### Instructions to follow
Your task is to copy every line of the entries that holds the word "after".

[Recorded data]

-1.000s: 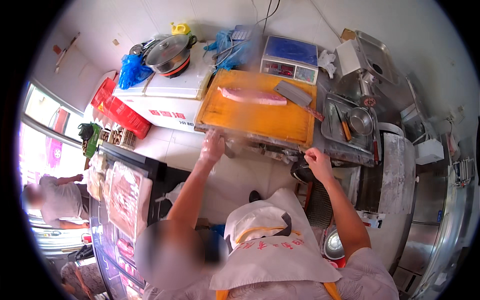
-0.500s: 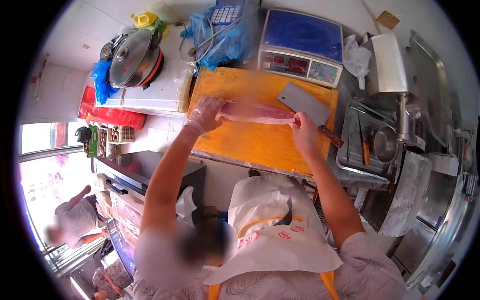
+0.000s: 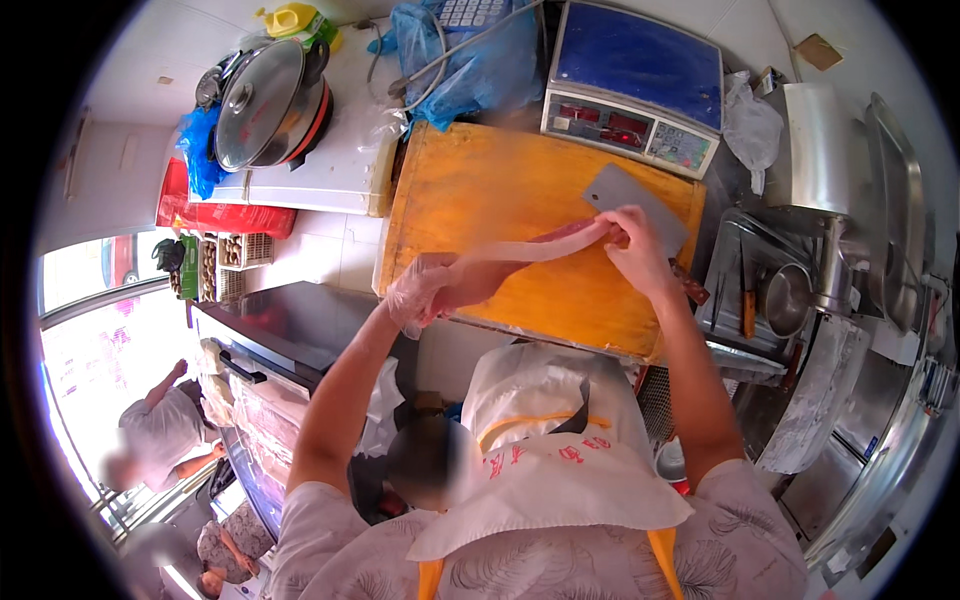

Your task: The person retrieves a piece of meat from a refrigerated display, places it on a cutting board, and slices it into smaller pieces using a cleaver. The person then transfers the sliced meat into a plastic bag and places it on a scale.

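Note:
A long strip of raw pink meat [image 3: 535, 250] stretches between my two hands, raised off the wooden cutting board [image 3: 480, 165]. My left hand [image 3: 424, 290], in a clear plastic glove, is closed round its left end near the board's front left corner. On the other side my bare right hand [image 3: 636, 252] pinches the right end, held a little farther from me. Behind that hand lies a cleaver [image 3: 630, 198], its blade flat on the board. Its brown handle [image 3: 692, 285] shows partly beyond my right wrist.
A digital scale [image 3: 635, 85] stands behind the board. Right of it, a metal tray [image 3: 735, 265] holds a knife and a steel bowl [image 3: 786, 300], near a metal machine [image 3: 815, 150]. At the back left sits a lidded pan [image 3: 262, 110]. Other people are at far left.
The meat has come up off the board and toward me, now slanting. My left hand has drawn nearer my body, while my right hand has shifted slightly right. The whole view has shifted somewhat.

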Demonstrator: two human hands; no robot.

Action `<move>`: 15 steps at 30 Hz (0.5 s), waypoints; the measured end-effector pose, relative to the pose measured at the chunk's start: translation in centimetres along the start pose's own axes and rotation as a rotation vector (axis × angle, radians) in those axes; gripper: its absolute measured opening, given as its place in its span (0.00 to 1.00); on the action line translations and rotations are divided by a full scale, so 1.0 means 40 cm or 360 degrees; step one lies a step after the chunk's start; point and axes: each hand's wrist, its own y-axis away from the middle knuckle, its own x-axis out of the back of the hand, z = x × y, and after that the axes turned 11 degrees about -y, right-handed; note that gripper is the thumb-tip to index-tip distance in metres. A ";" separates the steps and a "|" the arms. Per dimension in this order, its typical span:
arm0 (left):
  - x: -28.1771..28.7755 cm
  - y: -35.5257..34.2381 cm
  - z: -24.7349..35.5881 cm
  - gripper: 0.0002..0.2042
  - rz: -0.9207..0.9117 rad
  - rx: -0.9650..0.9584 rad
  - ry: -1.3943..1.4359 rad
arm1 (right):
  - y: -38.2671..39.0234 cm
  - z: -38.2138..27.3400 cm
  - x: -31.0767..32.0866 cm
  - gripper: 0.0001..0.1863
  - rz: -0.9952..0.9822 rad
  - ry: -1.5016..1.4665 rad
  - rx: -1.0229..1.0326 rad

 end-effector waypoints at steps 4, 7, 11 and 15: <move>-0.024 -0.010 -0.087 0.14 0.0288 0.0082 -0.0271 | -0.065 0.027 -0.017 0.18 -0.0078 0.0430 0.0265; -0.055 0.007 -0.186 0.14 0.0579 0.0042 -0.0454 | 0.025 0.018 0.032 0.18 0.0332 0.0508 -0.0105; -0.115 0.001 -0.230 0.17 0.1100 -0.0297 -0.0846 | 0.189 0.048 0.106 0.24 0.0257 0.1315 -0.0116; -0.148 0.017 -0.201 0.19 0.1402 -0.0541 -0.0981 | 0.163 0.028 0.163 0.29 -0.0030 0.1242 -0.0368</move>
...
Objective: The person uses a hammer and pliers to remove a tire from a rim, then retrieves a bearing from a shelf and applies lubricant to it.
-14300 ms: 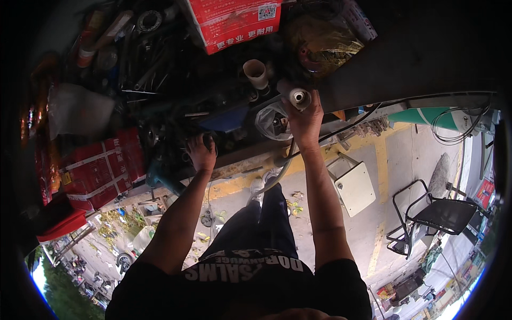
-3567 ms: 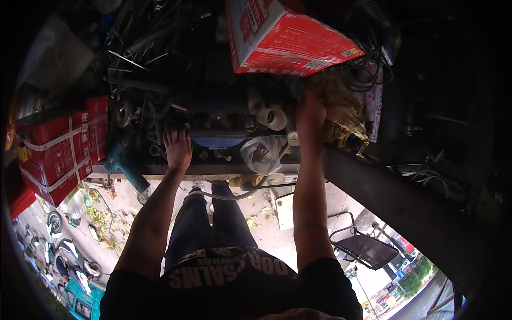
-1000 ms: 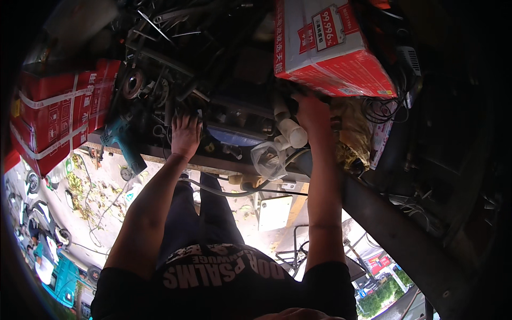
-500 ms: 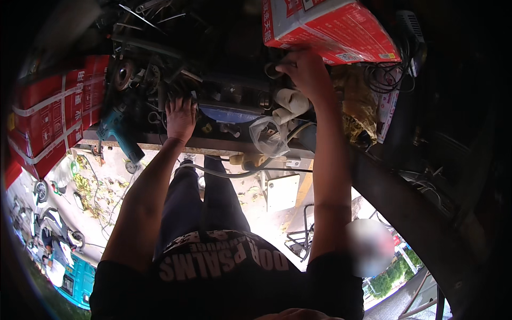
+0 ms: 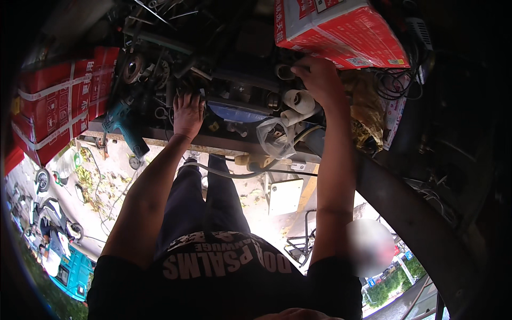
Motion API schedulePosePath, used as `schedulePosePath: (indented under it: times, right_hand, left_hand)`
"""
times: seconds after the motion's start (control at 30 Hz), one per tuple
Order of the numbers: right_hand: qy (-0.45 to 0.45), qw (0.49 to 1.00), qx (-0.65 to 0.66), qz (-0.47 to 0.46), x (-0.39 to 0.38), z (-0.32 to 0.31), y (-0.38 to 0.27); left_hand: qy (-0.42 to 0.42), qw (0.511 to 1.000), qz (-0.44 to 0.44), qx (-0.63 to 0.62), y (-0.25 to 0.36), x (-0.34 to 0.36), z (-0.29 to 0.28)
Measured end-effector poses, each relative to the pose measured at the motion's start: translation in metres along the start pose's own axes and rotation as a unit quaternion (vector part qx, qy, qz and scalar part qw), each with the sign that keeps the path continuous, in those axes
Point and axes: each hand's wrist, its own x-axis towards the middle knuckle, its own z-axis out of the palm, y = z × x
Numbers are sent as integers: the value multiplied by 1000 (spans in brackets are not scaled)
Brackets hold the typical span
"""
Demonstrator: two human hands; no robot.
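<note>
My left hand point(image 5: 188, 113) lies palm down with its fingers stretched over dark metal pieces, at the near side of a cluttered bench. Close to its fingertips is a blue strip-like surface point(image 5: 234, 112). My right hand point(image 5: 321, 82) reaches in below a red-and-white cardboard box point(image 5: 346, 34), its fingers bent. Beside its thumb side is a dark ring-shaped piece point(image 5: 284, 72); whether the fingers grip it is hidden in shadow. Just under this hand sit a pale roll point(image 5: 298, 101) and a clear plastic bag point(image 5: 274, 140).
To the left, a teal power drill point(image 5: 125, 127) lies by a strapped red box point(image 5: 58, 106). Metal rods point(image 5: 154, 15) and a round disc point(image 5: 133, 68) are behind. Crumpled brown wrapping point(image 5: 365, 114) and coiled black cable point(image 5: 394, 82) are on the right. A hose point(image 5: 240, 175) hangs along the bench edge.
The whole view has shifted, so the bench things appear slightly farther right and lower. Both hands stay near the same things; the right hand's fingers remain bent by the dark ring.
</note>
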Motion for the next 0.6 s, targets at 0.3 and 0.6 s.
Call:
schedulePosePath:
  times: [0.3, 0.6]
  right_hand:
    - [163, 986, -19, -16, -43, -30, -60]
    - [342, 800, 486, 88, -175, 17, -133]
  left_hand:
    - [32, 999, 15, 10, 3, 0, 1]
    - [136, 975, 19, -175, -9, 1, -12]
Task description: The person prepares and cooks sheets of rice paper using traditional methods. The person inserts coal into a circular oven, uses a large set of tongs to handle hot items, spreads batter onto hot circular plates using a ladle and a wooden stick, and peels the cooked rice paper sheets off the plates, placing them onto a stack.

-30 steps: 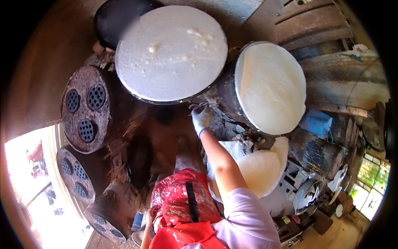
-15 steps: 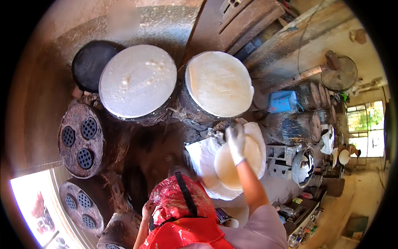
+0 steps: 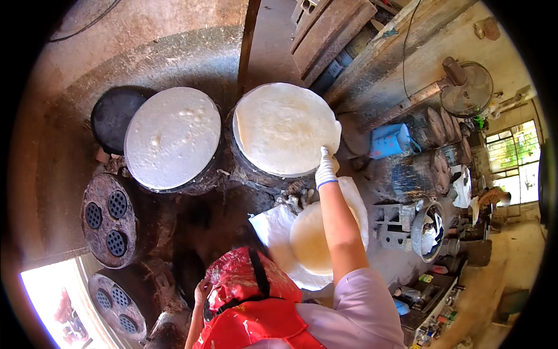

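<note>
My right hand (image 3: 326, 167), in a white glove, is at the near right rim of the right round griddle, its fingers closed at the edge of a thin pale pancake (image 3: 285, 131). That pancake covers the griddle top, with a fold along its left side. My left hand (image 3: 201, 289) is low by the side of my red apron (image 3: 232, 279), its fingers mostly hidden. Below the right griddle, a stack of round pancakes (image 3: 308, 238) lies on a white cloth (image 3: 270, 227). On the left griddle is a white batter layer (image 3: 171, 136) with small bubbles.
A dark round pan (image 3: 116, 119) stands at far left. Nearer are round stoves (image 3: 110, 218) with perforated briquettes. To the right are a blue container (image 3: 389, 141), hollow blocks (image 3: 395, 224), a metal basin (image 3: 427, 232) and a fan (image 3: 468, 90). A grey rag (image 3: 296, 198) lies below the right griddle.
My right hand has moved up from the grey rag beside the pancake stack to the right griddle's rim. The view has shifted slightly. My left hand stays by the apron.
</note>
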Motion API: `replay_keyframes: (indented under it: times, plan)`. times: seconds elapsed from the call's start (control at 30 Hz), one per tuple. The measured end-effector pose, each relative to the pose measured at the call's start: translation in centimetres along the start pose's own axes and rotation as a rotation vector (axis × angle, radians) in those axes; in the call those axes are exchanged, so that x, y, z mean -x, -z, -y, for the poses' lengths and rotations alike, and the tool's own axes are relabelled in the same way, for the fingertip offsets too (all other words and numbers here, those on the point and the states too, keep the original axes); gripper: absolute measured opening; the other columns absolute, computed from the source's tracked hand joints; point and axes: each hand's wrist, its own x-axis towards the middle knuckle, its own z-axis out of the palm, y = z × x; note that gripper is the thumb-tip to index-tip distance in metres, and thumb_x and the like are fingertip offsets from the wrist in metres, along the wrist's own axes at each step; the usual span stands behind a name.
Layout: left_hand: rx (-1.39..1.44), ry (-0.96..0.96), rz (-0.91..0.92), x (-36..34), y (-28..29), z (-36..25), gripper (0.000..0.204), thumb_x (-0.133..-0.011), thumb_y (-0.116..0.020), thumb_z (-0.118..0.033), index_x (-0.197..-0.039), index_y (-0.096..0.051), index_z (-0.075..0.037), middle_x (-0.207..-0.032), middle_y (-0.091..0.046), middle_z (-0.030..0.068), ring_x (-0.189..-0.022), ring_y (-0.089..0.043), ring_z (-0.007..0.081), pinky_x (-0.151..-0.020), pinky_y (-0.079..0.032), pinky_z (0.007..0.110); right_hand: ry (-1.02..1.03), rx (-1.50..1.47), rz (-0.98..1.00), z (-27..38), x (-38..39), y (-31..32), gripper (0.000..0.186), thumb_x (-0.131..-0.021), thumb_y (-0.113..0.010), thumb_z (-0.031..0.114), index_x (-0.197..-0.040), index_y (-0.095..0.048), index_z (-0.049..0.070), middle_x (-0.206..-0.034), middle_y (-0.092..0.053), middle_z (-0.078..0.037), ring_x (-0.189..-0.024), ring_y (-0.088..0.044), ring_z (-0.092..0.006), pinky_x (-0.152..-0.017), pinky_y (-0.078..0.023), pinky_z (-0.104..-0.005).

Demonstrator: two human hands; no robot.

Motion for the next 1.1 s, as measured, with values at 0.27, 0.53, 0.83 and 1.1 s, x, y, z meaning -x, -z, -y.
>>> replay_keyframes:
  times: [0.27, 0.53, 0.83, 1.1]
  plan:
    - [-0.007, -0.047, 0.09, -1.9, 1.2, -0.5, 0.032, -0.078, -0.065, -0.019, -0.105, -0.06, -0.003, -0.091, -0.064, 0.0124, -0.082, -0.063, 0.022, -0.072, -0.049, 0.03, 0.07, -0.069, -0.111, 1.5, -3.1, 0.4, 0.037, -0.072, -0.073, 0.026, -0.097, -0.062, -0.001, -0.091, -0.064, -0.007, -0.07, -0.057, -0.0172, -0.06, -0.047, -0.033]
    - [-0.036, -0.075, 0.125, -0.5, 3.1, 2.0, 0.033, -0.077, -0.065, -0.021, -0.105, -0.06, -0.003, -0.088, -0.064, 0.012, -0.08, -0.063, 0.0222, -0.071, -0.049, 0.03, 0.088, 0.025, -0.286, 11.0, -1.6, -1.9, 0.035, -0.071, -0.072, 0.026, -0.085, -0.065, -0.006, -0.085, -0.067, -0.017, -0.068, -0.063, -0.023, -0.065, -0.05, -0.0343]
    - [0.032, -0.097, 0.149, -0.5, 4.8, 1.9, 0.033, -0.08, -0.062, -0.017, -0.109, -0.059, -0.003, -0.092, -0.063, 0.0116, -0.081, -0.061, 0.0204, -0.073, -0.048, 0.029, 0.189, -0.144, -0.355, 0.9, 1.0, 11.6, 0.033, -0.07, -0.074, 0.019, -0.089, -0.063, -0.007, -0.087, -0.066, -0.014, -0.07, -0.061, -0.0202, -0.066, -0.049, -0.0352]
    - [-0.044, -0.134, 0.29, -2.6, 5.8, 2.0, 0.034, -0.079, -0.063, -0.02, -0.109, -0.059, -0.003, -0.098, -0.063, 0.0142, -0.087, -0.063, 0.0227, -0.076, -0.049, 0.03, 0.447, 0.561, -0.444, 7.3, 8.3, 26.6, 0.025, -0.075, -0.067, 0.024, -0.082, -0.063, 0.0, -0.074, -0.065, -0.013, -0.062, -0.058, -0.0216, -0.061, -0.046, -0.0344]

### Completed task
Action `<move>`: 15 steps at 30 Hz (0.5 s), waypoints; the measured end-effector pose, relative to the pose measured at the chunk's start: translation in centimetres along the start pose's own axes and rotation as a rotation vector (axis × angle, radians) in those axes; gripper: its absolute measured opening, given as its place in its span (0.00 to 1.00); on the action line translations and rotations are divided by a full scale, so 1.0 means 40 cm or 360 degrees; step one lies a step after the chunk's start; point and axes: each hand's wrist, its own y-axis away from the middle knuckle, its own x-axis out of the back of the hand, z = x × y, and after that the axes turned 11 degrees about -y, right-handed; note that gripper is the thumb-tip to index-tip distance in metres. A ";" separates the steps and a "|" the arms. Per dimension in this order, its typical span:
times: seconds after the motion's start (control at 30 Hz), one per tuple

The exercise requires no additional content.